World Cup tickets will cost foreign fans from $90 to $990
Three million tickets for the tournament in Brazil will begin to go on sale on August 20th
Five hundred thousand cheaper tickets for next year’s World Cup will be set aside exclusively for Brazilians. Photograph: Kai Pfaffenbach/Reuters
Tickets for the 2014 World Cup will cost some 10 per cent more than in South Africa in 2010, with the dearest ones for international fans selling for $990 (€753) and the cheapest for $90 (€68), officials from FIFA and Brazil’s organising committee said today.
More than one million tickets for the first phase of the tournament will go on sale on August 20th. If they were not all sold by October 10th, they would be offered again from the first week of November, Thierry Weil, FIFA’s marketing director, said.
Playing venues for the 32 qualifying teams would be decided at the draw for the finals on December 6th and a third phase of sales would begin two days later, Mr Weil added. All sales would take place via fifa.com.
Some three million tickets would be available in total, with 700,000 of them going on sale to international fans, Mr Weil said.
Five hundred thousand cheaper tickets would be set aside exclusively for Brazilians, with many being offered at half price to pensioners, students and people receiving government aid. The tickets, all of which are for group games, could be sold for $15.

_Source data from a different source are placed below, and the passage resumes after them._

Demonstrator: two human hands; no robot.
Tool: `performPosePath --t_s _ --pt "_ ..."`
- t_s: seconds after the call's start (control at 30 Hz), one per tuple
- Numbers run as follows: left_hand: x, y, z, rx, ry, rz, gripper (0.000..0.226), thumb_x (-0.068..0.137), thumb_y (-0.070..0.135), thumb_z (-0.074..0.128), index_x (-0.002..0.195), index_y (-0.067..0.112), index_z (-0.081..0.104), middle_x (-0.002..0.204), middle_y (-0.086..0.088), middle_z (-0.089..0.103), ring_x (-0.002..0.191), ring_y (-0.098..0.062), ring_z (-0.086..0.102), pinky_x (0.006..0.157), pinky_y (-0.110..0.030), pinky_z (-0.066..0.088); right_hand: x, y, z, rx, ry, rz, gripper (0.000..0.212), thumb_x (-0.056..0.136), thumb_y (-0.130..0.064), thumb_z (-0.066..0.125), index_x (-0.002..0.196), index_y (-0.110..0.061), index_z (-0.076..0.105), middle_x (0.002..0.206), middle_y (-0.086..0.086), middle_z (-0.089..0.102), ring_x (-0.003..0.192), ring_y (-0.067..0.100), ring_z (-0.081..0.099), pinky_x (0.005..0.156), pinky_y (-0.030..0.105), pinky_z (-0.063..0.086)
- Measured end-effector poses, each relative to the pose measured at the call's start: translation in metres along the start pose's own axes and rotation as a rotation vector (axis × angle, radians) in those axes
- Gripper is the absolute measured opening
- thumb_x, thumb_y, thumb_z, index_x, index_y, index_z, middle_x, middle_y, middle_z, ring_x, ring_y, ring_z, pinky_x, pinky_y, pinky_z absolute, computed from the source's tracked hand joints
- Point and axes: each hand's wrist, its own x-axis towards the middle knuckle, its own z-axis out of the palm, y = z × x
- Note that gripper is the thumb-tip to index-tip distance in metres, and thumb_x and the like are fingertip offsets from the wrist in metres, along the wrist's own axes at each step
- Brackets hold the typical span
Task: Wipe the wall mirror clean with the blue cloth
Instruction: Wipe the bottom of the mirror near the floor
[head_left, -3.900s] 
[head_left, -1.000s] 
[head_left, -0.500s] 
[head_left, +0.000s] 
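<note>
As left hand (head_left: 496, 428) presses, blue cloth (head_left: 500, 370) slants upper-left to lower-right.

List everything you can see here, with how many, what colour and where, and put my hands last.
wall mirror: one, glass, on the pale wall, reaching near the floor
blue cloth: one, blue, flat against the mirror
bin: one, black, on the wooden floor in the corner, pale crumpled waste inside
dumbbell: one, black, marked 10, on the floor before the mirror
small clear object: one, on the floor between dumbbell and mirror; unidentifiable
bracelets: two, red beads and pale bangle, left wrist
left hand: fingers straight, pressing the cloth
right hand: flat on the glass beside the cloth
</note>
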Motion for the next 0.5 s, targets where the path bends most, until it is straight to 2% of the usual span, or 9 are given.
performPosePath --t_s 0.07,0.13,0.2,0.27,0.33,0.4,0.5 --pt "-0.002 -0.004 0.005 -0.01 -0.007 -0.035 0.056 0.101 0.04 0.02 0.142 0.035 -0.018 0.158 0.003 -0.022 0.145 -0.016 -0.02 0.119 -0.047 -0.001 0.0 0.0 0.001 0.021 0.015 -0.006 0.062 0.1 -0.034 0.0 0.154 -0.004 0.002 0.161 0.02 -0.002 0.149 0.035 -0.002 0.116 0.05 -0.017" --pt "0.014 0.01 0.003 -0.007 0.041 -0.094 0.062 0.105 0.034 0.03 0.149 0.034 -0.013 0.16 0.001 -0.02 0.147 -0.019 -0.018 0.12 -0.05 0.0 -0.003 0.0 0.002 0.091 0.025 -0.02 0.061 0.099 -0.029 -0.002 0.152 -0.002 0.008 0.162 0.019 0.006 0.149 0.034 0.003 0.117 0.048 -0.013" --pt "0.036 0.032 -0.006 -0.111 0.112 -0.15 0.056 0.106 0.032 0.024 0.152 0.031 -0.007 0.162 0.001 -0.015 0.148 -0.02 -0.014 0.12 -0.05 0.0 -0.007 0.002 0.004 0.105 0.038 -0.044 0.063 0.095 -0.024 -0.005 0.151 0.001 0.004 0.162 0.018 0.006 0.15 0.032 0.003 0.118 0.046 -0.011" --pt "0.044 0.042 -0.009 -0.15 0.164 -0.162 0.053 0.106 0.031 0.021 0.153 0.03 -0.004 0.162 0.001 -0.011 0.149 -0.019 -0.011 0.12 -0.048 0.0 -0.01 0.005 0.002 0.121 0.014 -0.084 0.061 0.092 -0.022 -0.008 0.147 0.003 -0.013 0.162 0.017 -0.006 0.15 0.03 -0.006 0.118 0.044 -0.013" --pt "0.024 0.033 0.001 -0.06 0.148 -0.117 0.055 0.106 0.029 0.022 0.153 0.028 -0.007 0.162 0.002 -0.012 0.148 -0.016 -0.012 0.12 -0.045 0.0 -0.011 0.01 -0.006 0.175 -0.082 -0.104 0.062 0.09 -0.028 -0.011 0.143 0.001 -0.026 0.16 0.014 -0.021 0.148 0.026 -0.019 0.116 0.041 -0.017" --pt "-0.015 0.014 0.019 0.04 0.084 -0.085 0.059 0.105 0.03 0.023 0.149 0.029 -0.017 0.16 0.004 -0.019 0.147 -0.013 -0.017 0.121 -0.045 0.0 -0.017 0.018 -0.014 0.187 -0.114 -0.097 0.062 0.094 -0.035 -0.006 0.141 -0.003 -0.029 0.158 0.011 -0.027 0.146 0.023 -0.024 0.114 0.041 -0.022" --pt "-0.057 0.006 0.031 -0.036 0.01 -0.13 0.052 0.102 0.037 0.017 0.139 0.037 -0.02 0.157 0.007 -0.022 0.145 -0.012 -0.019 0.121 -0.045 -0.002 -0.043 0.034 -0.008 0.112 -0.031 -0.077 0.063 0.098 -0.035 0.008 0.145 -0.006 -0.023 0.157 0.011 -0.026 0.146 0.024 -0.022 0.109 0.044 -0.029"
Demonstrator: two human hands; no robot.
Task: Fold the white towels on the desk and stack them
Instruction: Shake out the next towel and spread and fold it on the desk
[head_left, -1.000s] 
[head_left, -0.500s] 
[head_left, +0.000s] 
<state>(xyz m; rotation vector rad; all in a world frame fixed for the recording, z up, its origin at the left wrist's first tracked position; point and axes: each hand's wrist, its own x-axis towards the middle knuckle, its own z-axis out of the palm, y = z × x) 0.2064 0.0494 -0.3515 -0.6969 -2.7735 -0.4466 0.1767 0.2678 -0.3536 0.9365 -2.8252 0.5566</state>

“FIFA are giving everyone the chance to see matches,” said Cafu, captain of the Brazil team that won the World Cup in 2002. “That is important as it would be terrible for people to think that they wouldn’t be able to watch games because the tickets are too expensive.”
FIFA said it had learnt from organisational problems at the recent Confederations Cup in Brazil and would provide more information for fans going to World Cup matches, with stadium seating plans available online.
“In the Confederations Cup, sometimes there were people who went to stadiums and the seats weren’t there because we couldn’t check in advance,” Mr Weil said.
“We always found a solution for them but that is why we need the stadiums to be ready on time for the World Cup,” he said, adding that six World Cup venues still undergoing work had to be finished by December 21st.
The Confederations Cup, the test tournament for the World Cup, was targeted by Brazilian protesters who felt too much public money was being spent on stadiums instead of services such as hospital, schools and public transport.
In several cities, police fired tear gas at demonstrators who tried to get near stadiums on match days.
The World Cup kicks off in Sao Paulo on June 12th and takes place in 12 cities, with the final at the Maracana stadium in Rio de Janeiro on July 13th.